Activity: Each of the lines below must be restated exactly.

----

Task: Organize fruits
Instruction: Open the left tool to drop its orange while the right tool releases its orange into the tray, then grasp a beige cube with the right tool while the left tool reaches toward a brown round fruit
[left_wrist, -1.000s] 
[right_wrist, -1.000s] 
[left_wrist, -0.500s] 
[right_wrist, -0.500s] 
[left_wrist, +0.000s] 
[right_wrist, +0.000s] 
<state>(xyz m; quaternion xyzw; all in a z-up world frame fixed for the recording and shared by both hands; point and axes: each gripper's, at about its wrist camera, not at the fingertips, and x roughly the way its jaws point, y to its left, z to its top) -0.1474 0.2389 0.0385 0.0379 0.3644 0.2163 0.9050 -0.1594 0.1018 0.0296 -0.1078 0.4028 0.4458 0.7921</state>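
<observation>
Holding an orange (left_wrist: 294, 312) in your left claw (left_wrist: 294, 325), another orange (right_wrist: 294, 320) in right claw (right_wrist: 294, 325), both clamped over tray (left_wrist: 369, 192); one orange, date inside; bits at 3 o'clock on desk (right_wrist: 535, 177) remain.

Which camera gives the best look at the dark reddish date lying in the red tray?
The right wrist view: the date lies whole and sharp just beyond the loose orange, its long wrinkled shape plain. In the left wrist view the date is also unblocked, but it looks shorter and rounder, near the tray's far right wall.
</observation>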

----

Worked solution:
Task: Organize fruits
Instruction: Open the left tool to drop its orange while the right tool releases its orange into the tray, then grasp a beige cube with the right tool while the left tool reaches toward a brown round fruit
[left_wrist, -1.000s] 
[right_wrist, -1.000s] 
[left_wrist, -0.500s] 
[right_wrist, -0.500s] 
[left_wrist, +0.000s] 
[right_wrist, +0.000s] 
<state>(xyz m; quaternion xyzw; all in a z-up world frame fixed for the recording and shared by both hands; point and axes: each gripper's, at about its wrist camera, not at the fingertips, and x roughly the way its jaws point, y to its left, z to its top) -0.1474 0.2389 0.0385 0.0379 0.3644 0.2163 0.9050 -0.1594 0.1018 0.0296 -0.1078 0.4028 0.4458 0.7921</state>
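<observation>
Holding an orange (left_wrist: 294, 312) in your left claw (left_wrist: 294, 325), another orange (right_wrist: 294, 320) in right claw (right_wrist: 294, 325), both clamped over tray (left_wrist: 369, 192); one orange, date inside; bits at 3 o'clock on desk (right_wrist: 535, 177) remain.

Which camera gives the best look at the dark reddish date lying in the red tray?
The right wrist view: the date lies whole and sharp just beyond the loose orange, its long wrinkled shape plain. In the left wrist view the date is also unblocked, but it looks shorter and rounder, near the tray's far right wall.
</observation>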

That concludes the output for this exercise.